> [REQUIRED WORK]:
Only one stretch of the records below should be repeated. It starts with the line containing "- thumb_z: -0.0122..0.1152" and goes on through the line containing "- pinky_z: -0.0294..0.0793", exactly as written.

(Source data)
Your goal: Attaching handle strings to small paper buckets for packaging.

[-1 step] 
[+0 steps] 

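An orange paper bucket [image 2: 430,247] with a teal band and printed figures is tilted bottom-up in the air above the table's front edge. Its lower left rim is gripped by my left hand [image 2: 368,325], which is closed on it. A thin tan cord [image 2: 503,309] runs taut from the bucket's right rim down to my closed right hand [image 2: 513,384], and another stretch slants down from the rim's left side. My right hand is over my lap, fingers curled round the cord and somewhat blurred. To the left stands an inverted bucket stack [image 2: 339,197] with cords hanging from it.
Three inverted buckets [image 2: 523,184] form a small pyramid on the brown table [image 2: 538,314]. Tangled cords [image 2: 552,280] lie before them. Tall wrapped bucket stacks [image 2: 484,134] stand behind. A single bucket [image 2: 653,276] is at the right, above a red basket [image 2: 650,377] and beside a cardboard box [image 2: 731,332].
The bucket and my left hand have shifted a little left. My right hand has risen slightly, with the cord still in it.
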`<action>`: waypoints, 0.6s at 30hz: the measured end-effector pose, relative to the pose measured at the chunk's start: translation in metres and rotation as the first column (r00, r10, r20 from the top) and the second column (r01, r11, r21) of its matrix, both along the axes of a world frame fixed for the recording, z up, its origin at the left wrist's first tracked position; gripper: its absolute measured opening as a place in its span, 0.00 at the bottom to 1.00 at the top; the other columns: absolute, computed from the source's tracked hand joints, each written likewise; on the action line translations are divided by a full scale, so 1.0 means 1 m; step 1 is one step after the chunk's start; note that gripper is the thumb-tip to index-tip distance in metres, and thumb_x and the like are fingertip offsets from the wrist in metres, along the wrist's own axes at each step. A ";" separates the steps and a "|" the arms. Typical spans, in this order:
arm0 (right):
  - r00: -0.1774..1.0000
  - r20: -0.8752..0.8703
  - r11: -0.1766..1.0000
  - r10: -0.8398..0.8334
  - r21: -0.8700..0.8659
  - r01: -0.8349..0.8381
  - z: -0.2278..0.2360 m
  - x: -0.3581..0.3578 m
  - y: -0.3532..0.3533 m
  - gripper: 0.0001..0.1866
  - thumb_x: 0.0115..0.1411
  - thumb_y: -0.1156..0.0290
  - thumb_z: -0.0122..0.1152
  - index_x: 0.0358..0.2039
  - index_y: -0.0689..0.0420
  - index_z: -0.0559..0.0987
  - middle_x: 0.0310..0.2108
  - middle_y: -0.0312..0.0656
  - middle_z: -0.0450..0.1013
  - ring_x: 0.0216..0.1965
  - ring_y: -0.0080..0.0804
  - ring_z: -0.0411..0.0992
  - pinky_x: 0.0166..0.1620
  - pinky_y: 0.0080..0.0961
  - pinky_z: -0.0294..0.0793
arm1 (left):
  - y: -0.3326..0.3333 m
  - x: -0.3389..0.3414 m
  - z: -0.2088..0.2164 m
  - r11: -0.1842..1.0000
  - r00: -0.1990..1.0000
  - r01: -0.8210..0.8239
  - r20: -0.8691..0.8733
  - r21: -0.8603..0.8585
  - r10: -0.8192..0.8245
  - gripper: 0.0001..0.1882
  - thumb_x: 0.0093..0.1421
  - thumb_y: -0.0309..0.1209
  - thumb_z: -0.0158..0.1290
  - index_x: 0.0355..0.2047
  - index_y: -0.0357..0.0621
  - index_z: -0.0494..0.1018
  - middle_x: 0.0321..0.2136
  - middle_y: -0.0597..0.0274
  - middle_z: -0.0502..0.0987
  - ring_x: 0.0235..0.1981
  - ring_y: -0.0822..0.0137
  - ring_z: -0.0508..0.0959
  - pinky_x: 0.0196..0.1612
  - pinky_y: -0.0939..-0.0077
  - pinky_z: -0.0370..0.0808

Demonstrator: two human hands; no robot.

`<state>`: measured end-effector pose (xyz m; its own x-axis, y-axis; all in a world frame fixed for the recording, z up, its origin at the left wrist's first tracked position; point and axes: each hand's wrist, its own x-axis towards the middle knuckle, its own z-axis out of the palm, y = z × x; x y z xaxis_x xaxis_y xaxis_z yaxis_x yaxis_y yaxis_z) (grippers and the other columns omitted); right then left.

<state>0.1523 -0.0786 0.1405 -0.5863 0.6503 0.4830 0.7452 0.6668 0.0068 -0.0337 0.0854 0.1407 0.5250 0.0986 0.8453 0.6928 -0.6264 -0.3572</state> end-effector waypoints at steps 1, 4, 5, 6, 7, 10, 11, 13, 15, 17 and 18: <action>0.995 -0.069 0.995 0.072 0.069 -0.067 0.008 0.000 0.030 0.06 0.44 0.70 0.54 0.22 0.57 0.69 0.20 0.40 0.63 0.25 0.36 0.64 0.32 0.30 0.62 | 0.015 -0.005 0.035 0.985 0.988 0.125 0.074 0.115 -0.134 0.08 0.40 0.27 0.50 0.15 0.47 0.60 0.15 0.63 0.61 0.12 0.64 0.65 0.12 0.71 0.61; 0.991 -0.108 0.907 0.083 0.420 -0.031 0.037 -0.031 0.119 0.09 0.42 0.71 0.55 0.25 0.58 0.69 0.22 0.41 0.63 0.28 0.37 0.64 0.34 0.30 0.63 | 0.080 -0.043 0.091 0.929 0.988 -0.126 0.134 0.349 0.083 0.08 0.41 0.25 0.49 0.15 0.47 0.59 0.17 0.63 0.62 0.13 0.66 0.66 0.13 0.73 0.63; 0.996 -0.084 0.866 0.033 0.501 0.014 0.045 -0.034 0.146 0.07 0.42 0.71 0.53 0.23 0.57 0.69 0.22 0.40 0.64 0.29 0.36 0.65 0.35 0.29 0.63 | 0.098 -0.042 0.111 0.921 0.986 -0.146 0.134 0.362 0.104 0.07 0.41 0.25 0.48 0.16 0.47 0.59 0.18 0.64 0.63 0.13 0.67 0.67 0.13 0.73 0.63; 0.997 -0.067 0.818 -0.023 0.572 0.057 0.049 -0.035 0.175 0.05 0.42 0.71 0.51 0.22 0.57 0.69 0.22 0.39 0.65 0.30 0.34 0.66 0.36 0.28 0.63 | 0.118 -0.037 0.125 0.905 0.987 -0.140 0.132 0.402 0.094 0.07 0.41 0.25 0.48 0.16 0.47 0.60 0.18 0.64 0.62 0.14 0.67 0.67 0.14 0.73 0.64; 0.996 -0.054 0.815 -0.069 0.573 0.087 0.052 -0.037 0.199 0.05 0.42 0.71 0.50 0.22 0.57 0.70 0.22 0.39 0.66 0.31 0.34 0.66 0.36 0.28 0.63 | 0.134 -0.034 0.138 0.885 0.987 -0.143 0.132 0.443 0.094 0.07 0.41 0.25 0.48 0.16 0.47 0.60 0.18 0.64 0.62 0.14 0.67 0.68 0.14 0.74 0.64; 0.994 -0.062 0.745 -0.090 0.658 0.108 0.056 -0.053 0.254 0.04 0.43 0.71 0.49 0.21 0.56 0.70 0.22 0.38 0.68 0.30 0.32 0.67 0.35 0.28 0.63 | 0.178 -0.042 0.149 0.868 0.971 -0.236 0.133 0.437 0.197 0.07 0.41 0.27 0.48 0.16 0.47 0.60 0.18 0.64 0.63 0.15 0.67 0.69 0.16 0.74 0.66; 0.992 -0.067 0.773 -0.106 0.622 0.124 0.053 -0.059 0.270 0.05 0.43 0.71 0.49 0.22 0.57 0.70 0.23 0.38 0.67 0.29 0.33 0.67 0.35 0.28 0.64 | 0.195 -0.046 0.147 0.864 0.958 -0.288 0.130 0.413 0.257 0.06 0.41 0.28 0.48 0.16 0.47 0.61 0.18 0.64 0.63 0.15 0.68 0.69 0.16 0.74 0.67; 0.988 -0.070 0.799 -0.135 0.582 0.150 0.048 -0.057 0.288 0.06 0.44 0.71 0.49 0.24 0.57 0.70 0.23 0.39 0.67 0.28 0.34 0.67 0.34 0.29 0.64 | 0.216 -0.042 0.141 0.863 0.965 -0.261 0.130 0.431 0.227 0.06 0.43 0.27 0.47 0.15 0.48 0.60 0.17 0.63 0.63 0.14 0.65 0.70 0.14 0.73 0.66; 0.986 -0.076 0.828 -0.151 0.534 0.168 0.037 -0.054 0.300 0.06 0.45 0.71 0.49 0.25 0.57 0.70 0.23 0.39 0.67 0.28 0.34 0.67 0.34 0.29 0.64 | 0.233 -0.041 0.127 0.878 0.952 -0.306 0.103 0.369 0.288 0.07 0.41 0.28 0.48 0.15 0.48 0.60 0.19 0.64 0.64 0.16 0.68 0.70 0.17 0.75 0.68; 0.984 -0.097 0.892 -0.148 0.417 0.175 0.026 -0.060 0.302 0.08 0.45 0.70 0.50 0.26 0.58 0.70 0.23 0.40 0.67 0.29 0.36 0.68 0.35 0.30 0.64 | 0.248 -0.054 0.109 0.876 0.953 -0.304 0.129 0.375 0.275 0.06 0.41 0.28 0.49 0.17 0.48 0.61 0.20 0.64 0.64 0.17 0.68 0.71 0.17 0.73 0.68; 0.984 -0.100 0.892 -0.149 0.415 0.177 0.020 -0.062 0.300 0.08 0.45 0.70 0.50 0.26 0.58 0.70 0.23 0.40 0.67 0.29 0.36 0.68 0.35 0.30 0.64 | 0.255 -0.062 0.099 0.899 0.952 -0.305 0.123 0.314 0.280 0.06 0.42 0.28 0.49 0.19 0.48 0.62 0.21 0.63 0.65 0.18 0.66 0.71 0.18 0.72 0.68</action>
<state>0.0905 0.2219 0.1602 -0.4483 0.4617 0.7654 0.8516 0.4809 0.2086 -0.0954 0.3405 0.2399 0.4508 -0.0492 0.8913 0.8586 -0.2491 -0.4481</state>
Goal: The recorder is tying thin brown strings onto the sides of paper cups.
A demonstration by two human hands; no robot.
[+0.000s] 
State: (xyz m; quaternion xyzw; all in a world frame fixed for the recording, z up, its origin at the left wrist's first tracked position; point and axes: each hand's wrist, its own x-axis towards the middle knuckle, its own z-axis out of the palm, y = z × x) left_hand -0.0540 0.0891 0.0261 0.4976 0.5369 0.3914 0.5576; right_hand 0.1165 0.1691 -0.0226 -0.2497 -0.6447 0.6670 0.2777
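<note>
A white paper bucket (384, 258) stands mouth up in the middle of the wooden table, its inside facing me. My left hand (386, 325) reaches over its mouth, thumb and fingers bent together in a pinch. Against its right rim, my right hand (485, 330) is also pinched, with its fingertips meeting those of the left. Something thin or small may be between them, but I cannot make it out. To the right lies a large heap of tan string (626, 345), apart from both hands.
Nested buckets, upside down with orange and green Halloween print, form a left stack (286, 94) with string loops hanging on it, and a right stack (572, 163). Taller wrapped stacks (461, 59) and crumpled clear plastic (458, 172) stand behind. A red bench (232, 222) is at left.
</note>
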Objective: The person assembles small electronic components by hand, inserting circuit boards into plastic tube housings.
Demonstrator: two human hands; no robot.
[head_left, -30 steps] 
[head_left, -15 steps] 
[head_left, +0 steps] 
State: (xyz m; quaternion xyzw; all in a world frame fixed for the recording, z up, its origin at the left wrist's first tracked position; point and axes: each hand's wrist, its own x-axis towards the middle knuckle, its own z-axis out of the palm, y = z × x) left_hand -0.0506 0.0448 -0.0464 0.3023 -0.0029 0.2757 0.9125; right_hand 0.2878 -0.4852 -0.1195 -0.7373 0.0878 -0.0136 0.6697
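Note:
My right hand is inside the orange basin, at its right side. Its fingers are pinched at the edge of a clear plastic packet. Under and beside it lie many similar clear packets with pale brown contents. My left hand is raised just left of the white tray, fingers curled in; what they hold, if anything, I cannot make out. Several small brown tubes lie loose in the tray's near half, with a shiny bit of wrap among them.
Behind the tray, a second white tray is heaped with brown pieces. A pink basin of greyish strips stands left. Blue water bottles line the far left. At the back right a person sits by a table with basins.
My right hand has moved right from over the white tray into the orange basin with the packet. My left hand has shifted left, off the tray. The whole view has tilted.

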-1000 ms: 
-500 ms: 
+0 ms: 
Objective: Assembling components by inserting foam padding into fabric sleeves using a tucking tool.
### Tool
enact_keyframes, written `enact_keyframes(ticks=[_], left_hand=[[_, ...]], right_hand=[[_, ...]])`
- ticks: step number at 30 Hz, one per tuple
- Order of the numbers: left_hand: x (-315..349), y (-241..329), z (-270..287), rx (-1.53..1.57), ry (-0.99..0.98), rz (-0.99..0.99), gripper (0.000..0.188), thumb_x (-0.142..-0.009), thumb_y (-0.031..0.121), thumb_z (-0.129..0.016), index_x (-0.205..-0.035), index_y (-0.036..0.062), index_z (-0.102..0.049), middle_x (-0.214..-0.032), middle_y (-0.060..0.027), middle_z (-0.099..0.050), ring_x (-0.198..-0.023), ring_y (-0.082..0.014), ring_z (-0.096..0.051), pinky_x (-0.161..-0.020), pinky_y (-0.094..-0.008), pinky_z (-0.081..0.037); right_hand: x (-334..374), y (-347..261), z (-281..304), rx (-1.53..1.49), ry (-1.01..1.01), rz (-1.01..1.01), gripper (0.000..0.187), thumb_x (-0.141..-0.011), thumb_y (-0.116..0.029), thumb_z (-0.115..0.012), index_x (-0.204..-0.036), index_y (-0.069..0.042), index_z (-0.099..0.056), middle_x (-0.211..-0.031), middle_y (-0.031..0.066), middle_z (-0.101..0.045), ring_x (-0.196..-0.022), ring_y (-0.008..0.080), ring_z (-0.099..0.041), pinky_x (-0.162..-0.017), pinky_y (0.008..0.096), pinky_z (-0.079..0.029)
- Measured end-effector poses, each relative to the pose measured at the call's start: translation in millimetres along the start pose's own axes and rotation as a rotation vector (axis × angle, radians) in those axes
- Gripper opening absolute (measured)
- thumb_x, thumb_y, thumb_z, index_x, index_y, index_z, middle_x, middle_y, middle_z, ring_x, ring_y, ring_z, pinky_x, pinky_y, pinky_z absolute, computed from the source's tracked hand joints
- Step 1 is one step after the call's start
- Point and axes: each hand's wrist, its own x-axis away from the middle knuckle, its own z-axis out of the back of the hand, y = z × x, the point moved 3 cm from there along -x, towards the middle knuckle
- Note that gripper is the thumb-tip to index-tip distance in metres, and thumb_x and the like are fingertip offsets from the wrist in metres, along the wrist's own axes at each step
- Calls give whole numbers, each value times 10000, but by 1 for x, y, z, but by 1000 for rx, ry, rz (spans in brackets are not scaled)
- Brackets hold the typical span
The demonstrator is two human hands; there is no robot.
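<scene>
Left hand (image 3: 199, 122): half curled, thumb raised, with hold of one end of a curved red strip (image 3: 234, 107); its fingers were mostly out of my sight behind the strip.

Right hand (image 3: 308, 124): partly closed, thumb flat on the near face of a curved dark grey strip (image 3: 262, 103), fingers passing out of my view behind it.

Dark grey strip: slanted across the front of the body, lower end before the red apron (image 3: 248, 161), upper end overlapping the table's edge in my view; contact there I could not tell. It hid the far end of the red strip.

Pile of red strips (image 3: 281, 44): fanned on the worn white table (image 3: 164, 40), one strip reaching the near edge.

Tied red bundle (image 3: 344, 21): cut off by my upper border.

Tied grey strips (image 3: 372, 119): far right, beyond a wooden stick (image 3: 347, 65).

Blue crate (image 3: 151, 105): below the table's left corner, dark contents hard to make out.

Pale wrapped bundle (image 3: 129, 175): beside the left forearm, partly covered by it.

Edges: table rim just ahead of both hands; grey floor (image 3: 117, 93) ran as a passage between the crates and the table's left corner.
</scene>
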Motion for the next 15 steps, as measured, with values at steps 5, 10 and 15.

> [RESULT OF THIS TASK]:
  - thumb_z: -0.0122..0.1152
  - index_x: 0.0358..0.2039
  - index_y: -0.0689..0.0420
  - index_z: -0.0559..0.0987
  - middle_x: 0.0310..0.2108
  - middle_y: -0.0312..0.0656
  - middle_z: -0.0450..0.1013
  - ring_x: 0.0216..0.1965
  - ring_y: -0.0080..0.0804
  - ring_z: -0.0411..0.0992
  - pinky_x: 0.0166..0.1620
  - pinky_y: 0.0080..0.0961
  - pinky_z: -0.0294..0.0793

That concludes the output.